Content starts

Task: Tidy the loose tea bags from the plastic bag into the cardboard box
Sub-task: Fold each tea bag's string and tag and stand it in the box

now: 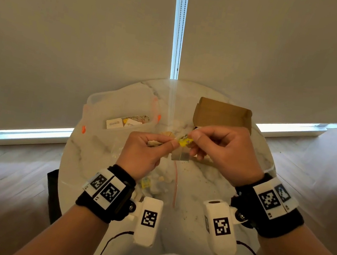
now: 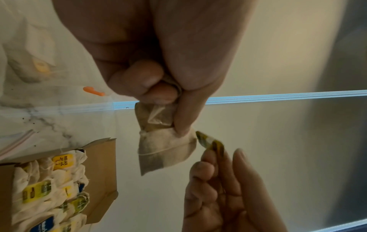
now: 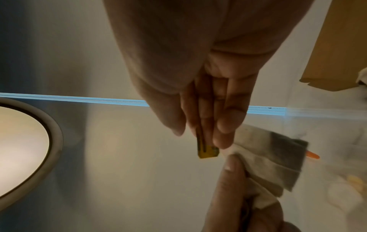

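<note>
The brown cardboard box [image 2: 103, 169] stood open at about one o'clock on the round white marble table [image 1: 209, 184]. In the left wrist view it already held a good many pale tea bags with yellow and blue tags, packed side by side, so a fair share of the job looked done. Work remained, though. The clear plastic bag with orange marks [image 1: 120, 106] lay at about eleven o'clock, and a few flat packets could still be made out through it. More small pale and yellow pieces lay on the marble at about six o'clock, close to the person, beside a thin red strip [image 1: 175, 181] that seemed to belong to a second clear bag. I could not count what was left in either place. Dark crumbs were scattered over the tabletop.

One tea bag was in hand, held above the middle of the table and short of the box. The left hand [image 1: 145, 156] had its thumb and curled fingers closed round the crumpled top of the beige paper tea bag [image 2: 163, 146], which hung below the fist. The right hand [image 1: 223, 151] pinched the small yellow paper tag [image 1: 185, 141] between thumb and fingertips, its other fingers loosely bent. The tag sat just beside the bag's corner, and the string between them was too fine to see. To my eye the person was tidying the tag against the bag before setting it into the box, though that is only a guess.
</note>
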The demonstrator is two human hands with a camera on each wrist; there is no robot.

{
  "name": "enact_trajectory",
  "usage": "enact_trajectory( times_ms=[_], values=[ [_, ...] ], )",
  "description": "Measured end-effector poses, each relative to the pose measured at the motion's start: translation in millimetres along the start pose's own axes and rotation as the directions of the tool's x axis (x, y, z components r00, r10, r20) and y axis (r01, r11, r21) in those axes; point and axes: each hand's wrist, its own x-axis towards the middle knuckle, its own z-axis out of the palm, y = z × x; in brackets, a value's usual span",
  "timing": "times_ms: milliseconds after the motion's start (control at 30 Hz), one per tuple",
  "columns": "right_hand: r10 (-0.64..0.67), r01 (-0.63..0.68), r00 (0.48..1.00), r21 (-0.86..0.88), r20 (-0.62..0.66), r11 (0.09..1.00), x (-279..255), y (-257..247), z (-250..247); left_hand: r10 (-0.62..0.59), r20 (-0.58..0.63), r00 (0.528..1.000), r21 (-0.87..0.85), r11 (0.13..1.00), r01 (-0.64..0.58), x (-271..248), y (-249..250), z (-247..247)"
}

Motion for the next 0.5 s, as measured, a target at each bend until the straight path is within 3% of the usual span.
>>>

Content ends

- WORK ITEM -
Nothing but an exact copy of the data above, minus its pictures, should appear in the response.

- WRITTEN REPLY -
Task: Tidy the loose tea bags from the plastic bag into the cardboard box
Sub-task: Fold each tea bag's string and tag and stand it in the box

now: 
now: 
now: 

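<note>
The brown cardboard box [image 2: 103, 169] stood open at about one o'clock on the round white marble table [image 1: 209, 184]. In the left wrist view it already held a good many pale tea bags with yellow and blue tags, packed side by side, so a fair share of the job looked done. Work remained, though. The clear plastic bag with orange marks [image 1: 120, 106] lay at about eleven o'clock, and a few flat packets could still be made out through it. More small pale and yellow pieces lay on the marble at about six o'clock, close to the person, beside a thin red strip [image 1: 175, 181] that seemed to belong to a second clear bag. I could not count what was left in either place. Dark crumbs were scattered over the tabletop.

One tea bag was in hand, held above the middle of the table and short of the box. The left hand [image 1: 145, 156] had its thumb and curled fingers closed round the crumpled top of the beige paper tea bag [image 2: 163, 146], which hung below the fist. The right hand [image 1: 223, 151] pinched the small yellow paper tag [image 1: 185, 141] between thumb and fingertips, its other fingers loosely bent. The tag sat just beside the bag's corner, and the string between them was too fine to see. To my eye the person was tidying the tag against the bag before setting it into the box, though that is only a guess.
</note>
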The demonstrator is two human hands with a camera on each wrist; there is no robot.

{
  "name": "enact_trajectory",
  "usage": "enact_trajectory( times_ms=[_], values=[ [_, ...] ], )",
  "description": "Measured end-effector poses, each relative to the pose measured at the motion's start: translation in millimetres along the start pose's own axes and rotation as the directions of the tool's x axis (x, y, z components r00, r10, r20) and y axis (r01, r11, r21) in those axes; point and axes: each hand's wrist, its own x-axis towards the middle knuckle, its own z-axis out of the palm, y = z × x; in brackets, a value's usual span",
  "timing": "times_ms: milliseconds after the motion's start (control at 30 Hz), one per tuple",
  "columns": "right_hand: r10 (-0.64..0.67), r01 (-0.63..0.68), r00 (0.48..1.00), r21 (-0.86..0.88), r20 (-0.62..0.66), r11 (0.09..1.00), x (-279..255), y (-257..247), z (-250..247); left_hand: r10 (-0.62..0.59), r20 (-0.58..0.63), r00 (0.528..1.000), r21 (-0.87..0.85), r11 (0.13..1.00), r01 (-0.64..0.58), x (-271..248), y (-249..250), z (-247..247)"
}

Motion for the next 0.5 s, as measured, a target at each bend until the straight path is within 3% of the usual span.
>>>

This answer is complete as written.